Aerial crews flying overhead will see two giant Swatch watch faces in the landscape (and embedded in the floor of the Pavilion), but only visitors on the ground will have the opportunity to truly experience the Swatch Pavilion.
Pfau Architecture and Eyecandy designed the Pavilion as a cultural and entertainment oasis which will accommodate an average visitor flow of approximately 35,000 people a day, all of whom will be entertained on the queue line by viewing a conveyor belt display of the historical collection of every Swatch watch ever made -- almost 2,000 timepieces!
Upon entering the Pavilion, visitors will experience the universal emotion of a "moment of victory" -- not through staid presentations, but through interactive, provocative and playful exhibits. In the "Sound Tunnel" participants create their own rhythms by bumping against electronic touch pads, the timing device used to measure swimmers' times.
Visitors will also have the opportunity to see SWATCH Timing's HawkEye camera in action, either through solo exploration or through Group Timing Experiences, in which participants race each other across the finish line and see the exciting visual results as captured by Scan'O'Vision technology.
World-renowned photographer Annie Leibovitz will have a constant presence in the Swatch Pavilion during the Games, as her studio is located in the Pavilion's mezzanine level. "An Olympic Portfolio", her year-long project photographing U.S. athletes as they aspire to the Olympic Games, will be displayed as a photo collage along one wall. A second wall identified as a "work in progress" will display photographs taken during the Games.

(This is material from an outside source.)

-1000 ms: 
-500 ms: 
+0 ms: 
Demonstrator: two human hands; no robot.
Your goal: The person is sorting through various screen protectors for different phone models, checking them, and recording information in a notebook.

The Pavilion will also offer displays of current watch collections, and if visitors are completely enticed, they may join the The Club, the official Swatch collectors club with over 100,000 members worldwide.
"This spirit and joy of life component of the Swatch message ties naturally to the energy and excitement of the moment generated constantly at the Olympic Games," says the Design Team, "most importantly the experience of the Pavilion is fun."
Mobile watch display islands, made of the same material as the Pavilion, will enhance the retail area that will be stocked with watches in giant dispensers which are visually entertaining to the public and logistically practical to the sales force.
And in their traditional media friendly fashion, a Swatch "Press Booth" is available at the Pavilion to provide media assistance, press materials and the scheduling of interviews.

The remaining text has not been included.